De mis años escolares recuerdo claro el contenido del catecismo, que distinguía entre las virtudes teologales y las cardinales. Las primeras eran fe, esperanza y caridad, las segundas prudencia, justicia, fortaleza y templanza. A través de la religión tuve mi primer contacto con la fe, que con frecuencia se identifica con la creencia, si bien desde un punto de vista teológico cabe establecer diferencias entre ambas. Con el tiempo abandoné las creencias, porque, tal y como respondí hace unos días en una entrevista radiofónica, pronto me di cuenta de que es posible vivir sin ellas y sin la presencia de un dios omnipotente, si bien expreso mi respeto hacia todos cuantos necesitan de esas creencias para su vivir cotidiano, aunque nunca aceptaré que nadie trate de imponer que todos vivamos de acuerdo con la necesidad de contar con la presencia de un dios. No tener creencias no implica la carencia de fe, pues esta no debe estar relacionada con lo religioso por fuerza. De hecho la fides latina se traduce como fe, pero también como confianza, y si consultamos la palabra en el diccionario veremos que posee una gran cantidad de acepciones, y que incluso en nuestros actos hablamos de la existencia de una buena o mala fe.

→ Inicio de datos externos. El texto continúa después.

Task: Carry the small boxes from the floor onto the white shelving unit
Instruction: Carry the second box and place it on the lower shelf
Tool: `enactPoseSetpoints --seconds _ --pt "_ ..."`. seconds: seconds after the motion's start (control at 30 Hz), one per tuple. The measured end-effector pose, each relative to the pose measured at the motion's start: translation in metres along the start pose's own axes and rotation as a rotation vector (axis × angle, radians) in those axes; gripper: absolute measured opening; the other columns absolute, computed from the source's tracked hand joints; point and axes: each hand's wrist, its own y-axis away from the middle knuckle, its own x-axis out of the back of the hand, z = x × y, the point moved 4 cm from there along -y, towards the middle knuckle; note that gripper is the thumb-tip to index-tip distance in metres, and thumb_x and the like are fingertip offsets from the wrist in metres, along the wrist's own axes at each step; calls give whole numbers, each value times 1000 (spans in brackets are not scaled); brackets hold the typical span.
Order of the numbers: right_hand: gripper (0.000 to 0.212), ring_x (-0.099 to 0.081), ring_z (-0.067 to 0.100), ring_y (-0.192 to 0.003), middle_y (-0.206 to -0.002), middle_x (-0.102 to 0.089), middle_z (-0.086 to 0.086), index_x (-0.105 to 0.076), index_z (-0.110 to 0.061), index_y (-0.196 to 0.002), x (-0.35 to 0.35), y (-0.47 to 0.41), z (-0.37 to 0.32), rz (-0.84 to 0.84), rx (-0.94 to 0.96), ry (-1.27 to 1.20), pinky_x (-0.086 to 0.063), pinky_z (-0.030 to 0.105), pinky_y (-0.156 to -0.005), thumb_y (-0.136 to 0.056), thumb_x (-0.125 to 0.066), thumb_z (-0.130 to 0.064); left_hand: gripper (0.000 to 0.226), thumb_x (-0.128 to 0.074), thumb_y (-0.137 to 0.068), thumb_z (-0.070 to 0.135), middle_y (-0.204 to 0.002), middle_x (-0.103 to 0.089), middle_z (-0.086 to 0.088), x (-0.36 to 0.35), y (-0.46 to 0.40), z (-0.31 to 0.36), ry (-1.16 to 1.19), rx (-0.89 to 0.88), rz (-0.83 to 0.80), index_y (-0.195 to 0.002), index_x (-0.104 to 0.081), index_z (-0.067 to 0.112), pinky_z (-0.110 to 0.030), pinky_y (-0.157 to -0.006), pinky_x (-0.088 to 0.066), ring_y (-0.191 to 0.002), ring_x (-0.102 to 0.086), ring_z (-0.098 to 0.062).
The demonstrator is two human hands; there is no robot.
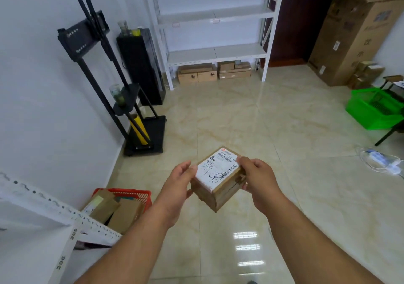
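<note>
A small brown cardboard box (218,182) with a white shipping label on top is held in mid-air over the tiled floor. My left hand (178,191) grips its left side and my right hand (260,182) grips its right side. The white shelving unit (215,53) stands across the room against the far wall, its two visible upper shelves bare. Several brown boxes (197,74) sit under its lowest shelf.
A red basket (131,196) with flat cardboard parcels sits at lower left, beside another white rack (54,213). A black stand (105,74) and black cabinet (142,65) line the left wall. A green basket (371,111) and tall cartons (354,37) are at right.
</note>
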Motion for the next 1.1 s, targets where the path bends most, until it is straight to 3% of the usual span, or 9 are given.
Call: enactPoseSetpoints --seconds 0.2,0.37,0.43,0.5,0.57,0.7,0.87,1.0,1.1 --pt "42 -72 26 -120 -119 -81 4 -78 -19 -113 12 -48 -50 -81 104 77 -57 37 -95 -108 -50 -50 38 -48 -110 39 -121 -84 0 -65 -32 35 65 25 -55 -134 -73 24 -53 -113 -53 -125 -72 -26" --pt "69 -44 17 -153 -168 -44 -7 -31 -25 -171 17 -65 -59 -28 99 101 -35 33 -115 -109 -45 -55 34 -48 -109 34 -107 -87 4 -96 -58 60 115 26 102 -122 -77 23 -43 -101 -57 -110 -77 -20" --pt "65 -47 12 -153 -170 -46 -6 -34 -28 -169 19 -71 -56 -1 168 137 -37 26 -118 -110 -48 -50 34 -48 -109 33 -109 -87 2 -103 -71 67 131 -2 142 -123 -77 22 -40 -90 -57 -110 -78 -24" --pt "46 -62 -19 -118 -140 -65 -21 -52 -31 -158 15 -86 -53 -58 211 107 -44 -1 -91 -113 -49 -37 33 -48 -110 33 -112 -86 3 -109 -85 73 114 -49 154 -125 -76 24 -39 -87 -56 -112 -78 -24" --pt "37 -64 -29 -98 -128 -69 -27 -61 -35 -148 8 -104 -54 -122 172 79 -47 -4 -75 -115 -45 -30 32 -47 -111 33 -113 -86 8 -114 -99 76 88 -83 131 -126 -75 27 -37 -89 -58 -110 -78 -16" --pt "48 -71 4 -127 -142 -75 -12 -64 -37 -149 -10 -147 -71 -155 180 136 -57 28 -104 -111 -36 -39 34 -44 -113 32 -110 -86 10 -110 -137 87 59 -117 91 -124 -75 26 -28 -80 -59 -99 -79 -10" --pt "48 -79 -1 -96 -119 -84 -7 -76 -28 -132 -53 -191 -115 -201 246 160 -56 11 -63 -114 -32 -19 38 -41 -114 27 -114 -85 3 -83 -197 115 75 -175 65 -129 -75 21 -32 -81 -59 -110 -78 -25" --pt "44 -79 2 -98 -116 -84 -4 -78 -20 -126 -91 -224 -136 -169 267 135 -54 8 -63 -115 -35 -16 38 -44 -113 31 -129 -80 13 -60 -243 136 80 -196 54 -144 -67 34 -42 -115 -51 -126 -72 -12" --pt "40 -78 -2 -103 -119 -84 -10 -77 -29 -127 -113 -248 -149 -127 281 121 -54 7 -68 -114 -39 -21 33 -45 -114 30 -128 -80 18 -50 -272 153 87 -195 41 -130 -69 46 -40 -116 -50 -126 -71 -7"
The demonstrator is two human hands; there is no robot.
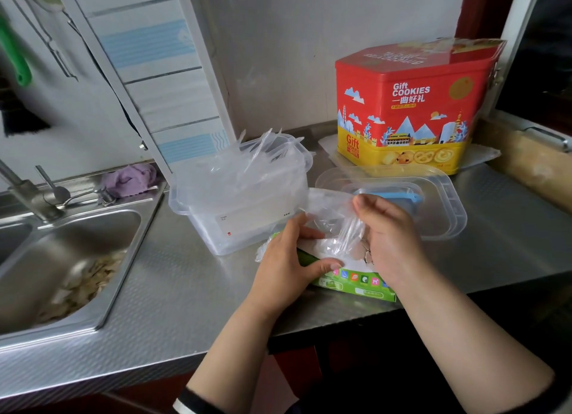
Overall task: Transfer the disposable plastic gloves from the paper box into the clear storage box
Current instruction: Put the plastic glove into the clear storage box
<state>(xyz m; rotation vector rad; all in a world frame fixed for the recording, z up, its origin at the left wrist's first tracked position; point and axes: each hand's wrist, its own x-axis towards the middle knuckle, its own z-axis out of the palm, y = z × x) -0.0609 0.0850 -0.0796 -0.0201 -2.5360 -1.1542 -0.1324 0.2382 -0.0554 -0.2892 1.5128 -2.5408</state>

A lo largo de la vida nos encontramos con individuos que son excelentes personas, que te inspiran confianza y que en consecuencia tienes fe en ellos. Una de mis costumbres ha sido la de confiar en las personas, aceptar que cuanto me dicen es verdad en tanto que no exista algo que me demuestre lo contrario. Así me comporté en todo momento con mis alumnos, de acuerdo con ese principio me he guiado siempre, y debo decir que a excepción de algún desengaño (o mejor, engaño) me siento satisfecho con esa actitud de confianza hacia los demás. Contaré un ejemplo ocurrido hace ya años, cuando una camioneta rozó con mi coche en un accidente en el que yo era el perjudicado y no había tenido ninguna responsabilidad. El conductor de aquel vehículo me explicó que sufriría una sanción de su empresa y que si no me importaba fuésemos a un taller, lo solucionásemos de manera amigable y que él correría con los gastos. Así lo hicimos, pues estábamos cerca de donde yo acudía a las revisiones de mi coche. Se hizo una valoración del daño, el señor dijo que volvía todas las semanas por Córdoba (venía a repartir un producto desde otra provincia) y que por tanto en el plazo de siete días llegaría y pagaría la factura. Y se marchó. El propietario del taller me preguntó si tenía sus datos o los del camión y le dije que no, que me bastaba con lo expresado por aquel hombre puesto que me había parecido sincero. Como vi su cara de incredulidad le dije que no se preocupara, que si no volvía yo le pagaría la reparación. A la semana siguiente, con mi coche ya arreglado, pasé por el taller a ver qué había pasado. Todo estaba resuelto, aquel camionero había abonado los gastos, y el mecánico me dijo que todavía no se lo creía. Fue entonces cuando lamenté no tener el teléfono de aquel señor, pues merecía que lo hubiera llamado para darle las gracias, y quizás él me las habría dado también por mi fe, mi confianza en su palabra. En las semanas siguientes lo busqué por si volvía a encontrarlo pero nunca más supe de él, me siento satisfecho de lo que hice, y volvería a hacerlo sin dudar ni un momento.

Nunca entenderé a quienes viven desde la desconfianza, a quienes recelan de cuantos le rodean. Quizás por eso no comprendí a los que se instalaron en el desencanto para justificar su alejamiento de la política y en fechas recientes no coincidí con los indignados, porque veo la indignación como algo pasajero, coyuntural, no como un estado permanente. Se puede estar indignado, pero no ser un indignado. Y se vive mucho mejor cuando se tiene fe (laica, por supuesto).